» **DIRECTIONS**
Write the listing below out again exactly, dropping the images.

--------------------------------------------------

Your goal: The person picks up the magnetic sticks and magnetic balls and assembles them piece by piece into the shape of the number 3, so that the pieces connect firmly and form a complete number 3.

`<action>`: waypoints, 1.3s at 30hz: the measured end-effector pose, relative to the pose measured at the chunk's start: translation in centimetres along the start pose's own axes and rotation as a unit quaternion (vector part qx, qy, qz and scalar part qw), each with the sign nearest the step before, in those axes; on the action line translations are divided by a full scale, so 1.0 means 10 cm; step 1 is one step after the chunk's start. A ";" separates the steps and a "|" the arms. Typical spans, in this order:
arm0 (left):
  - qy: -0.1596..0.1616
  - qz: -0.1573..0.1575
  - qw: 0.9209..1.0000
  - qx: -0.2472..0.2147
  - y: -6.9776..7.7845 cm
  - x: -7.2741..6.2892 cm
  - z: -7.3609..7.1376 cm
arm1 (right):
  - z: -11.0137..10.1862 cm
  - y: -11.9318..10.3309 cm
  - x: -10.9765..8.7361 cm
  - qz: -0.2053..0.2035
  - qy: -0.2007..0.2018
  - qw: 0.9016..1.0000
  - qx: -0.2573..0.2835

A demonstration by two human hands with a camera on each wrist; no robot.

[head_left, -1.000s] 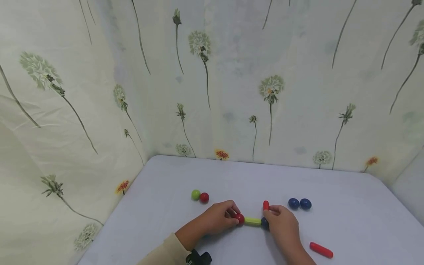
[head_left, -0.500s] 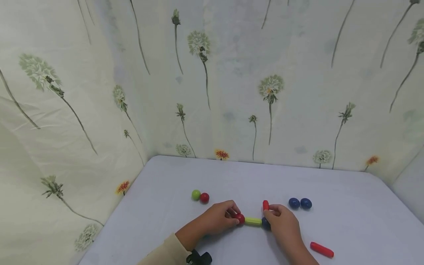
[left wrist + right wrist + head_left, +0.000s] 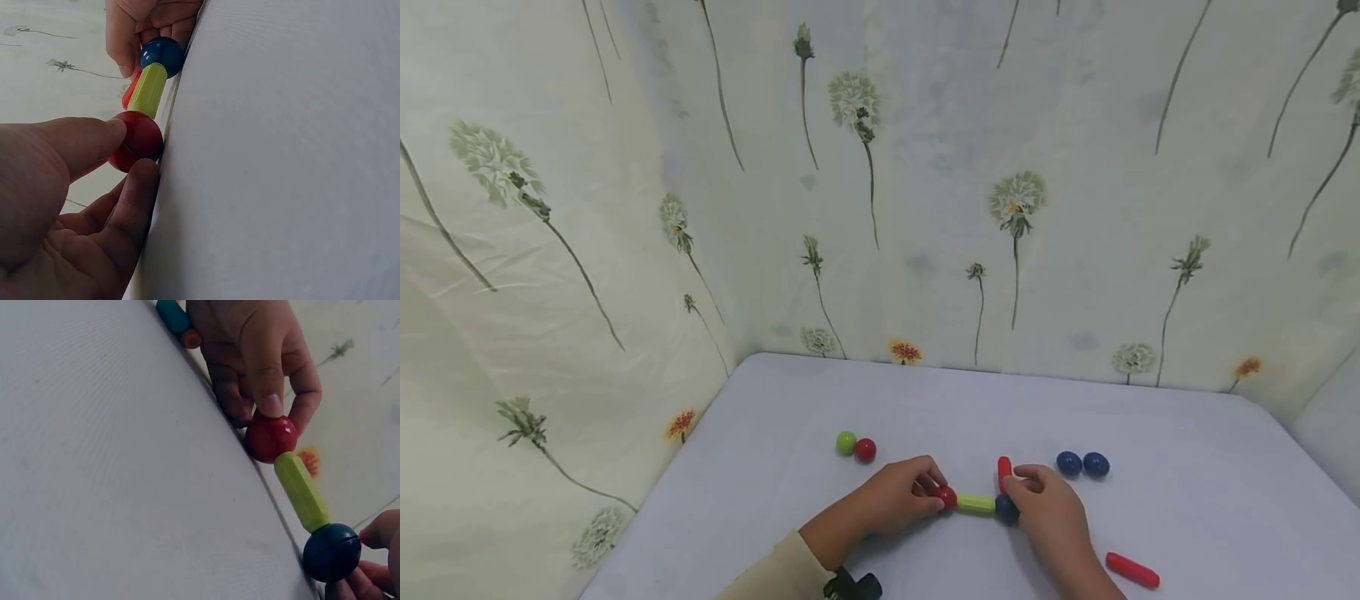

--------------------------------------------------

» **FINISHED TASK**
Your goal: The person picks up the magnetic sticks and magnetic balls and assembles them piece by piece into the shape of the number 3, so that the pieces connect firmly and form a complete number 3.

`<action>`: waypoints, 1.3s at 30hz: the measured end-effector pose, relative to the pose measured at the chunk's start: translation in centimetres along the start pose's own axes and rotation as a unit quaternion (vector part qx, qy, qz and scalar part qw), each with the sign nearest the step before, in those axes; on the action line translations are divided by a full scale, so 1.0 means 10 cm; step 1 is one step after the chunk's start. A ";" separates the steps and a "|" the arms. Typical spans, in this order:
arm0 (left):
  - qy: -0.1596..0.1616
  - qz: -0.1573..0.1575
  - qw: 0.9209..1.0000
  - qx: -0.2472..0.2147
  - y: -6.9776..7.7845 cm
  - x: -7.2741..6.2892 cm
  - z: -7.3609..7.1376 cm
arm1 (right):
  - z: -11.0137..10.1862 cm
  - y: -11.9318..10.3309 cm
  - x: -10.9765..8.7361 cm
  - qz: -0.2053..0.2035
  - qy: -0.2007..0.2018
  - qw: 0.9016..1.0000
  - qx: -0.2573..0.2835

A demonstration by two human hands with a camera on each wrist; no robot.

[head_left, -1.000s] 
[head_left, -0.500s] 
[left wrist + right wrist + head_left, +0.000s] 

The generated output is now complete.